## Exercise brief
Your response should consist of the entire listing, transcribed exactly, with every image left out.

## Data shown

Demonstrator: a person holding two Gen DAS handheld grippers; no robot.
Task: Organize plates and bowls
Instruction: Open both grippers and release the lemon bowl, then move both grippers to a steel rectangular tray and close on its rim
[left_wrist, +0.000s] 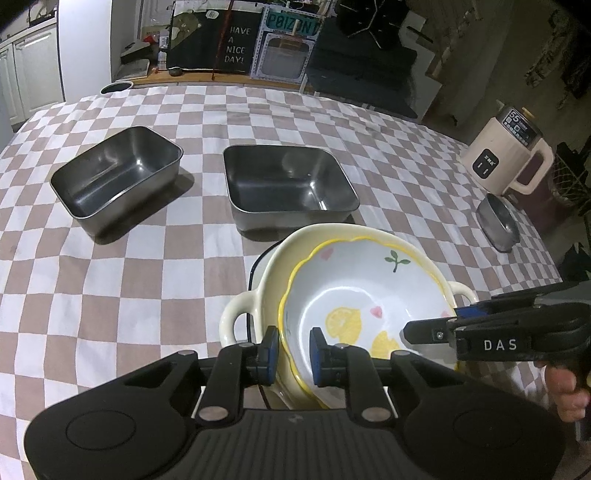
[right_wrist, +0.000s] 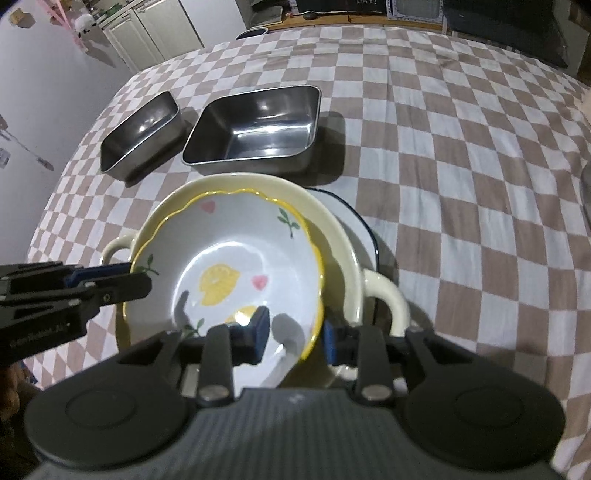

## Exercise response
Demonstrator: a person holding two Gen DAS handheld grippers; no robot.
Task: Organize plates and bowls
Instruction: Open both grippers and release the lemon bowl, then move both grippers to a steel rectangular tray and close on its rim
[left_wrist, +0.000s] 
[right_wrist, +0.000s] 

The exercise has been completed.